## ASSIGNED TASK
Starting with the first line of the listing, quote each line exactly until and including the one with "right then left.", leaving pictures out.
★ ★ ★ ★ ★
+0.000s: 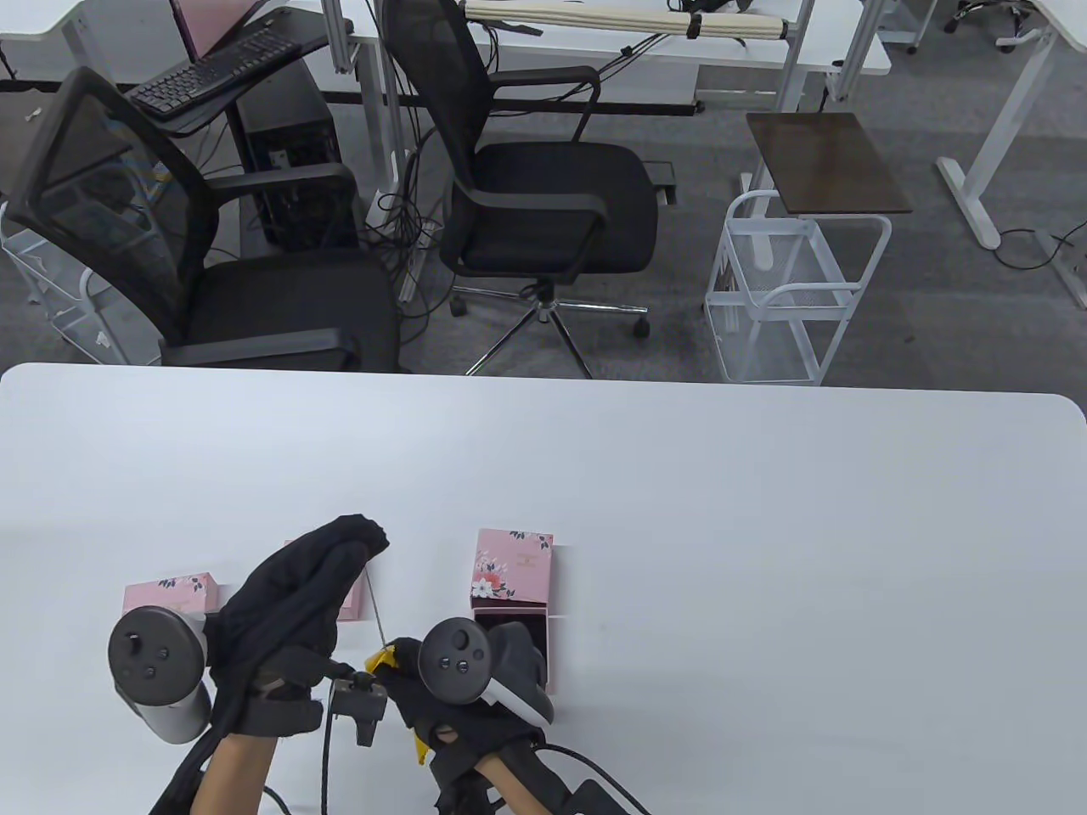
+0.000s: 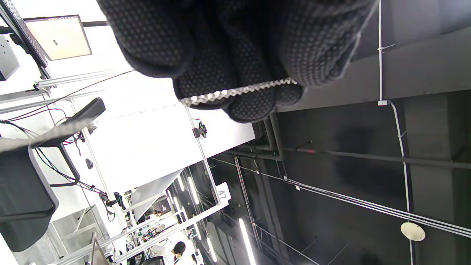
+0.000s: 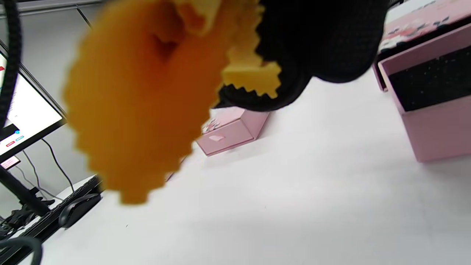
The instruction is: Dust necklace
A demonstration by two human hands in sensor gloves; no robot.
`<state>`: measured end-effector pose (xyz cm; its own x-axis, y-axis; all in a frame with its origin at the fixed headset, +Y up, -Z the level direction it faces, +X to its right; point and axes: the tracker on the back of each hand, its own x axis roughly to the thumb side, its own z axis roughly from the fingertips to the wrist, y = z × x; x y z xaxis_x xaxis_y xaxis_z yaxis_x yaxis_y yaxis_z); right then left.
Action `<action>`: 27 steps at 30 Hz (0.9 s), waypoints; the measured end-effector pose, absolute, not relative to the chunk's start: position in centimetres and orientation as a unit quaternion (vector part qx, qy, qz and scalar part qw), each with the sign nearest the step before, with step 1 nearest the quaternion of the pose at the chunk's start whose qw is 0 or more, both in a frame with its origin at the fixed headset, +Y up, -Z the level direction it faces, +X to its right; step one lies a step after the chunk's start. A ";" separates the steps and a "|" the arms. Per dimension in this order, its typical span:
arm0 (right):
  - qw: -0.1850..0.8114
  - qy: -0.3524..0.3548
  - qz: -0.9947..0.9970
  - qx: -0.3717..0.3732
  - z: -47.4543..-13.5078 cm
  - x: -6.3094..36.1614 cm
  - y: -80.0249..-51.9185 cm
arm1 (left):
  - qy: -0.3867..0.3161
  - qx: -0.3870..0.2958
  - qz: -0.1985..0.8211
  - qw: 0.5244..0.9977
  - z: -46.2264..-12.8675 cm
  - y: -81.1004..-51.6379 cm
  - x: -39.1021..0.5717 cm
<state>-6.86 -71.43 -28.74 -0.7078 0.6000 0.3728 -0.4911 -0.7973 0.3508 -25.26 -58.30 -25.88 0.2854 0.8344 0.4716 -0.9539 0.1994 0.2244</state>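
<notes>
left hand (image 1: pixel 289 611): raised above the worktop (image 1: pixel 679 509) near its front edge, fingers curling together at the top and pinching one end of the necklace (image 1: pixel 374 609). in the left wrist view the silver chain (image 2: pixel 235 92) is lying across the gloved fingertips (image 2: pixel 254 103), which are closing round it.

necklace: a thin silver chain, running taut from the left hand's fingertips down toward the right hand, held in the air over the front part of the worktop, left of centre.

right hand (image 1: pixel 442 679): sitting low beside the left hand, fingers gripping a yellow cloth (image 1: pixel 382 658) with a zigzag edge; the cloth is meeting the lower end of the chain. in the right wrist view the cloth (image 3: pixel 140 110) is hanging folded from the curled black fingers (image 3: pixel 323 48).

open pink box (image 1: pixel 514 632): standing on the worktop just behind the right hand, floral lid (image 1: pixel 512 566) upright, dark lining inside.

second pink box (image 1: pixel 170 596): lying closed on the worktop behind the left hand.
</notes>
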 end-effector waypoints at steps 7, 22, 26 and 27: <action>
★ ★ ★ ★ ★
## YOUR SOLUTION
+0.000s: 
+0.000s: 
+0.000s: 
The instruction is: Dust necklace
A demonstration by two human hands in sensor gloves; no robot.
`<state>`: measured end-effector pose (xyz cm; its own x-axis, y-axis; all in a frame with its origin at the fixed headset, +Y up, -Z the level direction it faces, +X to its right; point and axes: the tracker on the back of each hand, its own x axis roughly to the thumb side, its own z axis roughly from the fingertips to the wrist, y = z × x; x y z xaxis_x xaxis_y xaxis_z yaxis_x yaxis_y yaxis_z); right then left.

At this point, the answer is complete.